Sollte bei Ihnen so eine Stresssituation entstanden sein, die schlussendlich gut ausgegangen ist, bitte ich Sie um Verständnis. Sie haben dazu beigetragen, dass unser qualitätsgesichertes Brustuntersuchungssystem weiter bestehen kann, und Sie haben es für die Frau getan, bei der wir einen Brustkrebs gefunden haben.

Weiterhin gibt es die Röntgenuntersuchung der Brust Mammographie. Hierbei wird jede Brust in zwei Ebenen geröngt, von oben nach unten (cranio caudal) CC und schräg (damit die Achselhöhle mit abgebildet ist) (mediolateral / oblique) MLO

Die Strahlenbelastung entspricht in etwa dem Rauch einer Zigarette, ein Raucher macht somit ca. 20 Mammographien am Tag.

Wir durchleuchten die Brust und machen ein Photo der Brust von innen heutzutage digital, wie ein digitales Photo.

Auf diesem Bild sehen wir das Verteilungsmuster von Milchdrüsengewebe (weiß), zu Fettgewebe (grau), sowie Bänder, Blutgefäße und ganz wichtig Kalk. Der Kalk (weiße Stipsel auf dem Röntgenbild) ist eingetrocknete auskristallisierte Flüssigkeit und kann nur durch die Mammographie sichtbar gemacht werden.

Der Brustkrebs kann viele verschiedene Erscheinungsformen auf der Mammographie haben.

Er kann einen weißen Stern machen,
er kann ein Fleck sein, der nur auf einer Seite zu sehen ist,
er kann einen flauen Stern machen,
er kann eine Einziehung machen,
und ganz wichtig er kann spitzen zackigen Kalk machen.

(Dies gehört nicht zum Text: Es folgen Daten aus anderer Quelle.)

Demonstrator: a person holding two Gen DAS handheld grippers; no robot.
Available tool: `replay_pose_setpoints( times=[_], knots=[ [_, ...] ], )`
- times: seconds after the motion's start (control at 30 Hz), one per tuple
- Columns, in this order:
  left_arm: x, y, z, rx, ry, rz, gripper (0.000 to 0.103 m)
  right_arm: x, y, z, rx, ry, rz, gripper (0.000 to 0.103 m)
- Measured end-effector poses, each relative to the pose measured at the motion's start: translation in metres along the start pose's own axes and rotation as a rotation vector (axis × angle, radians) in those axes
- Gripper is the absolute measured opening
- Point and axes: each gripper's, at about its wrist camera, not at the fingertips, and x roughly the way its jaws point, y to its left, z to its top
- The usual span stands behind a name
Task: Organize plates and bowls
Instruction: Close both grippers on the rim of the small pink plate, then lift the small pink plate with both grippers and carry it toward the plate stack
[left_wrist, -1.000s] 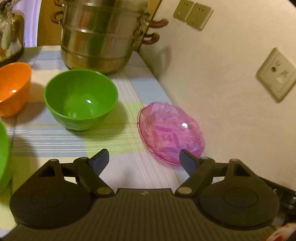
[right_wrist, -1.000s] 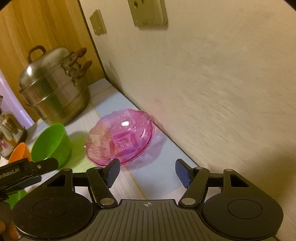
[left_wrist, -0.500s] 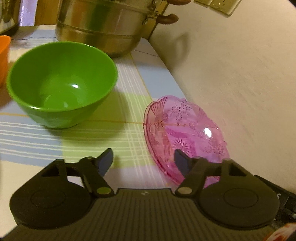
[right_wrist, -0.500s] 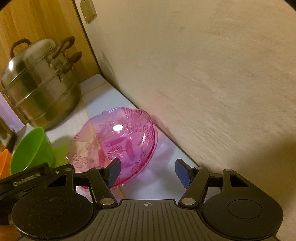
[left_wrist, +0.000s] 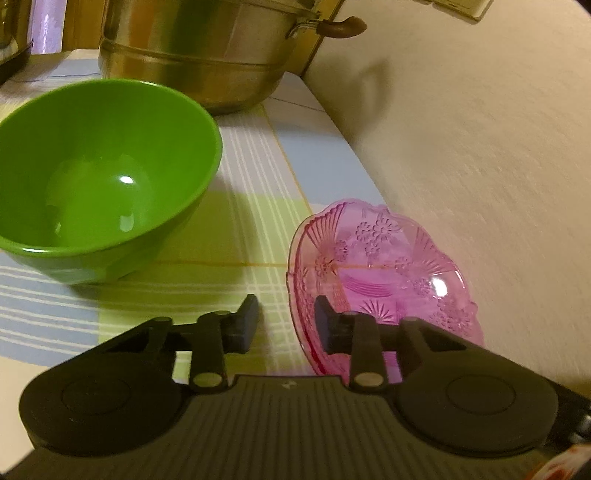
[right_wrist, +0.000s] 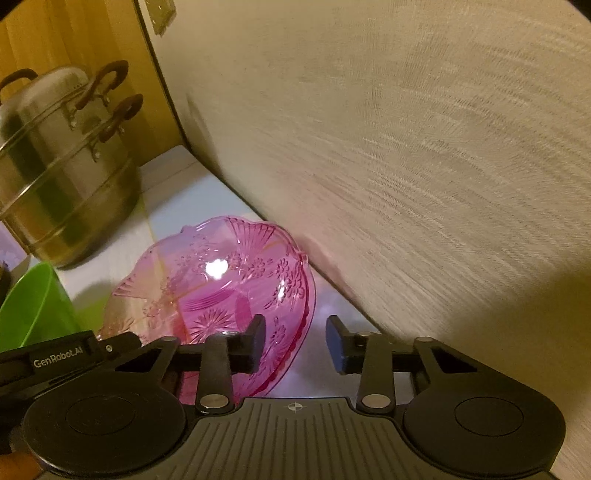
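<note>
A pink cut-glass dish (left_wrist: 384, 266) sits on the striped tablecloth beside the wall; it also shows in the right wrist view (right_wrist: 218, 291). My left gripper (left_wrist: 286, 321) is open, its jaws straddling the dish's left rim, one finger inside the dish and one outside. My right gripper (right_wrist: 295, 343) is open, straddling the dish's right rim, its left finger over the dish. A green bowl (left_wrist: 99, 177) stands left of the dish and shows in the right wrist view (right_wrist: 33, 306).
A large steel steamer pot (left_wrist: 207, 48) stands at the back, also in the right wrist view (right_wrist: 62, 170). The beige wall (left_wrist: 480, 147) runs close along the right of the dish. The striped tablecloth (left_wrist: 251, 206) lies between bowl and dish.
Both grippers moved forward and down to the pink dish, and their jaws narrowed around its opposite rims. The orange bowl left the left wrist view.
</note>
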Motion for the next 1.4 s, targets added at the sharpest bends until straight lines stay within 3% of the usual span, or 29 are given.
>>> replay_pose_setpoints(
  times=[0.2, 0.7, 1.07, 1.4],
  knots=[
    [-0.003, -0.002, -0.003, 0.012, -0.015, -0.015, 0.012, 0.005, -0.002, 0.000, 0.015, 0.007, 0.003, 0.014],
    [-0.050, 0.002, -0.009, 0.023, -0.001, -0.019, 0.009, -0.031, 0.002, -0.009, 0.016, 0.044, 0.038, 0.012],
    [-0.121, -0.006, 0.002, 0.060, -0.034, -0.027, 0.010, -0.099, 0.021, -0.006, -0.001, 0.012, 0.075, 0.012],
    [-0.193, 0.000, -0.009, 0.048, -0.072, -0.042, 0.010, -0.177, 0.044, -0.011, -0.031, -0.031, 0.108, 0.012]
  ],
)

Bei lobulärem Brustkrebs sieht man ihn oft in der Mammographie nicht!

Wir haben die Hilfe des Brustzentrums der Universitätsklinik Lübeck und können dort jederzeit weitere Untersuchungen veranlassen.

Es gibt die Möglichkeit röntgengezielt eine Probe aus der Brust entnehmen zu lassen, wenn man die Struktur im Ultraschall nicht sehen kann; ultraschallgezielt ist es viel einfacher.

Diese Untersuchung nennt man Vakuumbiopsie. Sie steht jeder Patientin, bei der sie erforderlich ist, zur Verfügung. Weiterhin kann das Brustzentrum Zusatzuntersuchungen der Brust veranlassen, Dies ist aus Kostendämpfungsmaßnahmen der Krankenkassen dem niedergelassenen Arzt nicht erlaubt. Man eine magnetische Schichtuntersuchung (MR Mammographie) oder eine Röntgenschichtuntersuchung (Tomosynthese) der Brust machen lassen. Im Bedarfsfall wird dies nach einer Vorstellung im Brustzentrum veranlasst.